WORK TO BE COMPLETED.
Keeping every word and mark, copy all of the data.

------------------------------------

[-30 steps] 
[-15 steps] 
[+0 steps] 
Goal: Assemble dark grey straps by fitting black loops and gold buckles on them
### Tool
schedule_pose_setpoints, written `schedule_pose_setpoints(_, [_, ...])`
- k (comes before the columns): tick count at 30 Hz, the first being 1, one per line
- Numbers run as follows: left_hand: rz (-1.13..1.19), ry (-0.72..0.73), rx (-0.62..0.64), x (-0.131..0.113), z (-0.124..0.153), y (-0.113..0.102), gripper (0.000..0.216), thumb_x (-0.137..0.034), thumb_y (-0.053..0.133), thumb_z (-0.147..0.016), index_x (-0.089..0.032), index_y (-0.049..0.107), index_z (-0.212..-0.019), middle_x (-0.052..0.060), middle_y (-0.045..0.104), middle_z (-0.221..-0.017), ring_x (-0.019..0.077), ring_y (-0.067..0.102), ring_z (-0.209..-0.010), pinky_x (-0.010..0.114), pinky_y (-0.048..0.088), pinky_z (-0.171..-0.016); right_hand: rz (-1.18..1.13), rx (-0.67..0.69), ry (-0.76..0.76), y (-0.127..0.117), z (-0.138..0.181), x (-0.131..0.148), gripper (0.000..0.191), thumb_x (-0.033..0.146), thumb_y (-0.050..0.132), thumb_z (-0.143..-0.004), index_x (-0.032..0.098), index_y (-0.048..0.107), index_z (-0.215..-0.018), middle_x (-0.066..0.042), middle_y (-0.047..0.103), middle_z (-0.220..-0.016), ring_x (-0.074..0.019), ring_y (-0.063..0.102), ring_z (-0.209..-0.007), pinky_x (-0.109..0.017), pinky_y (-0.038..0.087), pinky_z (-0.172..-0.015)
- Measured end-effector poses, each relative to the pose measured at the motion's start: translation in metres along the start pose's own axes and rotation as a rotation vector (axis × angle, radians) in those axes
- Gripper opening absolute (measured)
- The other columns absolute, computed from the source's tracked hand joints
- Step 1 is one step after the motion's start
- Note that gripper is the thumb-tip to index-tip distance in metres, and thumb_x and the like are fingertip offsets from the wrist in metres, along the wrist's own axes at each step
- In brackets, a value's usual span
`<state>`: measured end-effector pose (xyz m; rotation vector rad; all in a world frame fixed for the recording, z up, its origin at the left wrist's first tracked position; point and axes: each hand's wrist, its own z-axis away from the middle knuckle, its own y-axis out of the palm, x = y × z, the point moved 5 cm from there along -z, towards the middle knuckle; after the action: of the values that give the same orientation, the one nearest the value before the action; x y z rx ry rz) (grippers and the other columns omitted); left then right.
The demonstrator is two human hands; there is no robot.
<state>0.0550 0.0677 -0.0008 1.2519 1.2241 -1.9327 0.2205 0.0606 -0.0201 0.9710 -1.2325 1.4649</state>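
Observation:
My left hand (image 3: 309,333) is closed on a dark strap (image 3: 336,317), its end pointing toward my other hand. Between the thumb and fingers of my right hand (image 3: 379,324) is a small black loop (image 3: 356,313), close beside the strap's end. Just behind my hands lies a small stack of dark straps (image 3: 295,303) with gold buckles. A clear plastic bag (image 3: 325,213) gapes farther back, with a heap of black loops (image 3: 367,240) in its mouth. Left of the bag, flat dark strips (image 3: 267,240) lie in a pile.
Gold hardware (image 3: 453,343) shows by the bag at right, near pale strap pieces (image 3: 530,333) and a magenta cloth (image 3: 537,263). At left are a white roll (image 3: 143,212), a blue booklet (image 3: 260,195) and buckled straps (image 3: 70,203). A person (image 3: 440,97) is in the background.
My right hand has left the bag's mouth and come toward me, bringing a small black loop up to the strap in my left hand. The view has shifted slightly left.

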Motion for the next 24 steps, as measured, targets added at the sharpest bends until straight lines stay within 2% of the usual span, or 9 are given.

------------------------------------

TASK RESULT.
[-30 steps] 
[-15 steps] 
[+0 steps] 
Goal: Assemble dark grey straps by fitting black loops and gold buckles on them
### Tool
schedule_pose_setpoints, written `schedule_pose_setpoints(_, [_, ...])`
- k (comes before the columns): tick count at 30 Hz, the first being 1, one per line
- Numbers run as follows: left_hand: rz (-1.13..1.19), ry (-0.72..0.73), rx (-0.62..0.64), x (-0.131..0.113), z (-0.124..0.153), y (-0.113..0.102), gripper (0.000..0.216), thumb_x (-0.137..0.034), thumb_y (-0.053..0.133), thumb_z (-0.147..0.016), index_x (-0.089..0.032), index_y (-0.049..0.107), index_z (-0.212..-0.019), middle_x (-0.052..0.060), middle_y (-0.045..0.104), middle_z (-0.221..-0.017), ring_x (-0.019..0.077), ring_y (-0.067..0.102), ring_z (-0.209..-0.010), pinky_x (-0.010..0.114), pinky_y (-0.048..0.088), pinky_z (-0.171..-0.016); right_hand: rz (-1.18..1.13), rx (-0.67..0.69), ry (-0.76..0.76), y (-0.127..0.117), z (-0.138..0.181), x (-0.131..0.148), gripper (0.000..0.191), thumb_x (-0.033..0.146), thumb_y (-0.050..0.132), thumb_z (-0.143..-0.004), index_x (-0.032..0.098), index_y (-0.048..0.107), index_z (-0.215..-0.018), middle_x (-0.066..0.042), middle_y (-0.047..0.103), middle_z (-0.220..-0.016), ring_x (-0.074..0.019), ring_y (-0.063..0.102), ring_z (-0.209..-0.007), pinky_x (-0.109..0.017), pinky_y (-0.038..0.087), pinky_z (-0.172..-0.015)
- Measured end-effector poses, each relative to the pose measured at the motion's start: translation in metres along the start pose's own axes and rotation as a rotation vector (axis × angle, radians) in those axes
- Gripper opening absolute (measured)
- The other columns absolute, computed from the source's tracked hand joints
- Step 1 is one step after the motion's start
- Note that gripper is the thumb-tip to index-tip distance in metres, and thumb_x and the like are fingertip offsets from the wrist in metres, along the wrist's own axes at each step
- In brackets, a value's usual span
`<state>`: measured end-effector pose (xyz m; rotation vector rad; all in a world frame fixed for the recording, z up, its origin at the left wrist's first tracked position; point and axes: each hand's wrist, its own z-axis away from the middle knuckle, its own y-axis out of the palm, x = y × z, the point moved 5 cm from there along -z, towards the middle knuckle; after the action: of the values that give the same orientation, the one nearest the value before the action; x y z rx ry rz) (grippers and the other columns omitted); left then right.
The demonstrator is two human hands; there is no robot.
<state>0.0550 0.0677 -0.0008 1.2519 1.2241 -1.9327 0.2205 0.0606 -0.0201 0.9710 -1.2325 1.4649</state>
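Observation:
My left hand (image 3: 309,333) is closed on a dark strap (image 3: 336,317), its end pointing toward my other hand. Between the thumb and fingers of my right hand (image 3: 379,324) is a small black loop (image 3: 356,313), close beside the strap's end. Just behind my hands lies a small stack of dark straps (image 3: 295,303) with gold buckles. A clear plastic bag (image 3: 325,213) gapes farther back, with a heap of black loops (image 3: 367,240) in its mouth. Left of the bag, flat dark strips (image 3: 267,240) lie in a pile.
Gold hardware (image 3: 453,343) shows by the bag at right, near pale strap pieces (image 3: 530,333) and a magenta cloth (image 3: 537,263). At left are a white roll (image 3: 143,212), a blue booklet (image 3: 260,195) and buckled straps (image 3: 70,203). A person (image 3: 440,97) is in the background.
My right hand has left the bag's mouth and come toward me, bringing a small black loop up to the strap in my left hand. The view has shifted slightly left.
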
Motion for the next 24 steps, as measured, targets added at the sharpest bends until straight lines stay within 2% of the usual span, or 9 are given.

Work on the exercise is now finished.